Best Investment Options for a Salaried Person in India

  1. Public Provident Fund (PPF)

Investing in a Public Provident Fund (PPF) account not only contributes to your regular pension savings but also offers significant tax benefits. The amount invested in a PPF account qualifies for a deduction under section 80C of the Income Tax Act.

Additionally, both the principal and accumulated interest enjoy tax exemption at the time of withdrawal.

What We Like

– Offers a higher interest rate compared to bank fixed deposits.

– Returns are entirely tax-free.

– Approximate annual return = 7.1%.

– Time taken to double the investment = 10.14 years.


– The PPF account cannot be closed before 15 years.

– Partial withdrawal is possible only after completing 6 years.

  1. National Pension System (NPS)

The National Pension System (NPS) is a portable pension scheme that remains consistent across various jobs and locations, allowing you to retain the same fund even when changing employment or cities.

An additional advantage is the exposure to returns from both equity and debt investments, distinguishing it from PPF, where investments are solely in interest-earning instruments.

All contributions made up to Rs. 1.5 lakhs into Tier I capital are exempted under section 80C. Additionally, any extra self-contribution up to Rs. 50,000 qualifies for tax benefits under section 80CCD(1B), enabling a total tax saving of Rs. 2 lakhs.

What We Like

– Approximate return per year = 8% to 10%.
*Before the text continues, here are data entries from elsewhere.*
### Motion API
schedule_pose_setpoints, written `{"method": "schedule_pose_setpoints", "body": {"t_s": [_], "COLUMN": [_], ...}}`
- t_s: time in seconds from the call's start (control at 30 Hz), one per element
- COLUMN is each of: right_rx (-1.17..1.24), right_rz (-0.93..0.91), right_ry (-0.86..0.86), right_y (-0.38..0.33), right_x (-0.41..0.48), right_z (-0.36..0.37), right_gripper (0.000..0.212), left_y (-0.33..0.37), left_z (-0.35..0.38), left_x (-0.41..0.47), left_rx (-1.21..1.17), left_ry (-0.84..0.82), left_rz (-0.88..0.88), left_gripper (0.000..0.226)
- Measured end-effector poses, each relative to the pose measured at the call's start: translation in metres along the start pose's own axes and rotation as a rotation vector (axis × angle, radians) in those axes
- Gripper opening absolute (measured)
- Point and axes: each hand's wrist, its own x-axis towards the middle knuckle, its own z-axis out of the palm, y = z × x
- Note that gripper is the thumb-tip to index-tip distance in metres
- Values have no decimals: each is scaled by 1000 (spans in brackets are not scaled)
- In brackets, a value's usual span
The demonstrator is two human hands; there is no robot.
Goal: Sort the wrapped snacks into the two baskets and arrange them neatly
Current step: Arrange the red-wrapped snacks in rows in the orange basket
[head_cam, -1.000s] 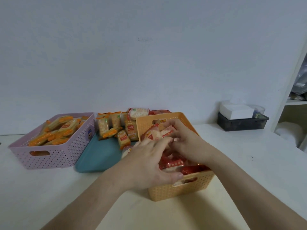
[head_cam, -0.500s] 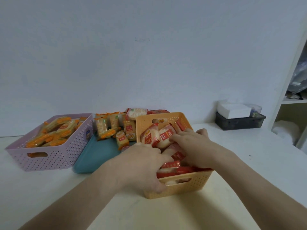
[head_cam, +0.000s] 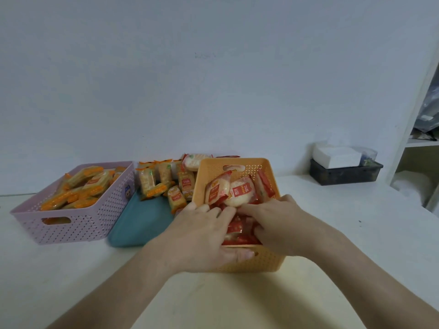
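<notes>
My left hand lies across the near rim of the orange basket. The thumb rests outside on the front wall, and the fingers reach fairly straight and flat onto the red-wrapped snacks inside. My right hand comes in from the other side, with its fingers curled down among the same packets. I cannot tell whether they pinch one, as the packets hide the tips. Both hands cover the near half of the basket, so only the packets propped at its far end show clearly.

Just left of the basket a teal tray lies on the white table, carrying loose snacks at its far end. Beside the tray stands a lilac basket holding orange-wrapped snacks. Well apart on the right, against the wall, a dark box holds a white packet, and a white shelf unit stands at the edge.
</notes>
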Motion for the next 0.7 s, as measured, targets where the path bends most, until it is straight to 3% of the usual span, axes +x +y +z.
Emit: {"method": "schedule_pose_setpoints", "body": {"t_s": [0.13, 0.23, 0.3, 0.4, 0.47, 0.6, 0.7], "right_rx": [-32, -53, 88, 371, 257, -204, -353], "right_rz": [-10, -60, -23, 92, 127, 138, 78], "right_ry": [-37, -37, 68, 300, 308, 21, 42], "right_y": [0, -2, 2, 11, 21, 29, 24], "right_x": [0, 2, 3, 4, 9, 20, 28], "right_z": [1, -1, 2, 1, -4, -8, -4], "right_gripper": [27, 33, 33, 20, 17, 32, 39], "left_y": [3, 8, 12, 16, 18, 19, 20], "left_z": [3, 1, 0, 1, 1, 0, -1], "left_x": [-2, 4, 10, 11, 9, 6, 6], "left_rx": [-47, -138, -166, -119, -131, -184, -178], "left_ry": [69, 28, 5, 1, 15, 35, 42], "left_rz": [37, 16, -5, 23, 53, 70, 64], "left_gripper": [90, 90, 94, 78, 66, 55, 54]}}
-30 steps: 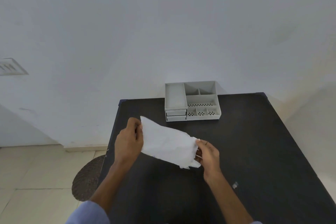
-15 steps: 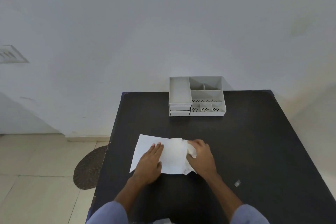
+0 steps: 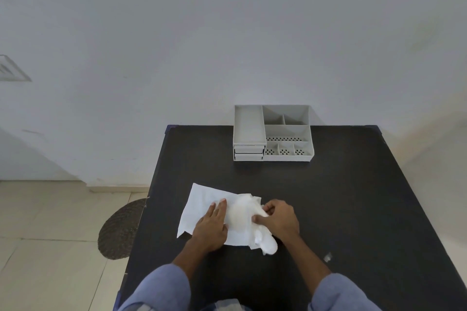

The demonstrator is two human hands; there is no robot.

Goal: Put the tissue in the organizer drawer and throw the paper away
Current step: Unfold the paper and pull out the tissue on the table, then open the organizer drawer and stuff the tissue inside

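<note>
A white tissue (image 3: 199, 201) lies on the black table (image 3: 341, 197) in front of me, flat on its left side and bunched up on its right. My left hand (image 3: 212, 227) rests palm down on the middle of it, fingers straight. My right hand (image 3: 278, 219) pinches the bunched right edge between thumb and fingers. The grey organizer (image 3: 249, 126) stands at the table's far edge against the wall. Its two small drawers (image 3: 249, 153) at the front left are shut. A small pale scrap of paper (image 3: 327, 257) lies on the table to the right of my right forearm.
The organizer's open top compartments hold nothing. A round dark mat (image 3: 121, 230) lies on the tiled floor left of the table. The wall stands right behind the table's far edge.
A second ago both hands held the tissue up in the air. It now lies on the table, my left hand flat on it, and my right hand has gathered its right edge inward.
</note>
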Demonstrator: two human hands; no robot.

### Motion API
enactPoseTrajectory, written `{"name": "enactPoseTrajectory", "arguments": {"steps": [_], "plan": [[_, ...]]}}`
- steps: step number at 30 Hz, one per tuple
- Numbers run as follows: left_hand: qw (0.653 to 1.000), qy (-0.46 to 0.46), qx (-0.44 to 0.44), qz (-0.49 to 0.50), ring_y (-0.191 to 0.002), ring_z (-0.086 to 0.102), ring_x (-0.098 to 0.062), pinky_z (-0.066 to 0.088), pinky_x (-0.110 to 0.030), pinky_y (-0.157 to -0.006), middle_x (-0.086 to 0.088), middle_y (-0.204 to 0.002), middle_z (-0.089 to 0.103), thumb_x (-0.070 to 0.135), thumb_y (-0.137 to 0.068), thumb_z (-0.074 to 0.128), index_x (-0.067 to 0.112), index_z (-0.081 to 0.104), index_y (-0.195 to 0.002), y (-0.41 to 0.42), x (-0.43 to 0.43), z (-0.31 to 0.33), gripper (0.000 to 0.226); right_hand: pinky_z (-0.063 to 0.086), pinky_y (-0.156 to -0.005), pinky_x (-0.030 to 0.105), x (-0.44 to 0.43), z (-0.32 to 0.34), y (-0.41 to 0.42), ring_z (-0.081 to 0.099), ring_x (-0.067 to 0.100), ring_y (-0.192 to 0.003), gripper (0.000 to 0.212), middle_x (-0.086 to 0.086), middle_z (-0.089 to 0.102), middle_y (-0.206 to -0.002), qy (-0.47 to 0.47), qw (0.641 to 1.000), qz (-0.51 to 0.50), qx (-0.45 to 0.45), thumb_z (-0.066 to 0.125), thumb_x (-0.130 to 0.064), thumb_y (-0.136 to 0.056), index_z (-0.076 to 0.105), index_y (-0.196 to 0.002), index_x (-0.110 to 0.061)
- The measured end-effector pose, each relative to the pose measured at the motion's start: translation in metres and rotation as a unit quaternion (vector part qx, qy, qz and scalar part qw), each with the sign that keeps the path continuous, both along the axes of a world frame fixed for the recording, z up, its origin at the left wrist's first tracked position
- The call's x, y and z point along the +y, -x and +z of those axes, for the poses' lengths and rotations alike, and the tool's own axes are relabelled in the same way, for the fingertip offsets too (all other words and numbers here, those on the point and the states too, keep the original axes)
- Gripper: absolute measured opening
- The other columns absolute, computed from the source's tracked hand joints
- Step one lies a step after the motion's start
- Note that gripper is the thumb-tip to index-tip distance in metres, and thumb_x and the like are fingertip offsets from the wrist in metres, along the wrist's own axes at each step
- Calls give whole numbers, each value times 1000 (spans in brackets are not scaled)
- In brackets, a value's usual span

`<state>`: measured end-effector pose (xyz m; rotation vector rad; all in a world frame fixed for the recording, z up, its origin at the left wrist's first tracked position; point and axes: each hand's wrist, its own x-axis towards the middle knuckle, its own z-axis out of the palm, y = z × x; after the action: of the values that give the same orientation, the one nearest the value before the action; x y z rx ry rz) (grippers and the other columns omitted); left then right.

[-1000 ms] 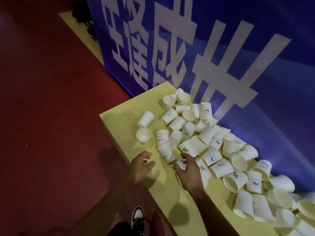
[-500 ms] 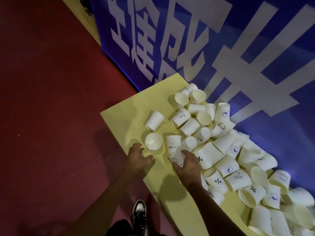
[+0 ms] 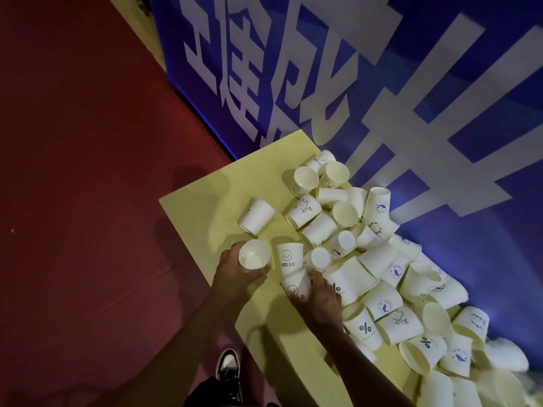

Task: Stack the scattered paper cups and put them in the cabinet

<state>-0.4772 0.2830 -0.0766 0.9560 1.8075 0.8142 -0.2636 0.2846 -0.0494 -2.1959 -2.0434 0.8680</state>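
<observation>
The fingers of the left hand [image 3: 235, 271] curl around the side wall of a plain white paper cup with its mouth turned up [image 3: 254, 255], thumb below and fingertips behind, so the cup is gripped near the corner of the pale yellow tabletop [image 3: 202, 207]. The right hand [image 3: 320, 298] lies over a white paper cup printed with a small smiley face [image 3: 295, 286], tipped on its side; its fingers wrap the wall and press it lightly, though how firmly I cannot tell. Just between the two hands stands an inverted white "HELLO" cup [image 3: 289, 258]. To do this step well, I'd judge each cup should be held by the wall and not the rim, so the thin paper keeps its round mouth, then one turned mouth-up and slid straight into the other. Beyond, the heap of scattered white paper cups [image 3: 382, 259] spreads along the blue banner with large white characters [image 3: 352, 83]; no cabinet is in sight.
</observation>
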Motion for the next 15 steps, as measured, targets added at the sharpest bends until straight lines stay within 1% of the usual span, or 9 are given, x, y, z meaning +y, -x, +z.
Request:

– Time taken to double the investment = 7.2 to 9 years.


– Full withdrawal is not permitted before the age of 60.

– Only 25% early withdrawal is allowed for specific purposes such as purchasing a house, medical treatment, and children’s marriage or higher education.

– Subsequently, only 60% can be withdrawn, which is tax-free, and the remaining 40% is retained to receive a regular pension.

  1. Equity Linked Savings Scheme (ELSS)

Investing in ELSS offers a higher return of 15% to 18%, with a relatively shorter lock-in period of 3 years. However, any earnings surpassing Rs. 1 lakh are subject to taxation.

What We Like

– Approximate return per year = 15% to 18%

– Time taken to double the investment = 4 to 4.8 years


– Treated as LTCG, and earnings over Rs. 1 lakh are taxed at 10%.

  1. Tax Savings Fixed Deposit

For those seeking a secure investment option without concerns about market fluctuations, opting for a tax-saving fixed deposit from any bank or post office is a viable choice.

Interest rates vary between banks, typically ranging from 5% to 7.25%.

What We Like

– Approximate return per year = 5% to 7.25%

– Time taken to double the investment = 9.9 to 14.4 years


– Interest earned from FD is taxable.

– There is a lock-in period of 5 years.

  1. Unit Linked Insurance Plans (ULIPs)

Investing in ULIPs provides a wealth creation option coupled with life cover. The premium paid for ULIPs is eligible for a deduction under section 80C, and returns on maturity are exempt under section 10(10D).

Returns vary based on the combination of equity, debt, or hybrid funds.

What We Like

– Returns are tax-exempted.

– Returns could be high if the stock market performs well.


– Numerous fees and charges (2% to 4%) such as premium allocation charge, mortality charges, fund management charges, and policy administration charges.

– A high percentage of management charges (1.35% per annum).

  1. Stock Investment

Stock investments, although high-risk, have the potential for very high returns. Opt for equity investments if you are comfortable with the possibility of losing up to 50% of your capital.

In the last 1 year, the NSE has yielded a return of 12.56%, and over the last 2 years, it generated a return of 28.94%. Similarly, shares of blue-chip companies have delivered substantial returns recently.

What We Like

– Approximate return per year = 18%

– Time taken to double the investment = 4 years


– High-risk factor.

– Requires a Demat account for equity investment.

  1. Mutual Funds

Mutual funds offer a convenient way to invest in the stock markets, especially for those lacking time and expertise.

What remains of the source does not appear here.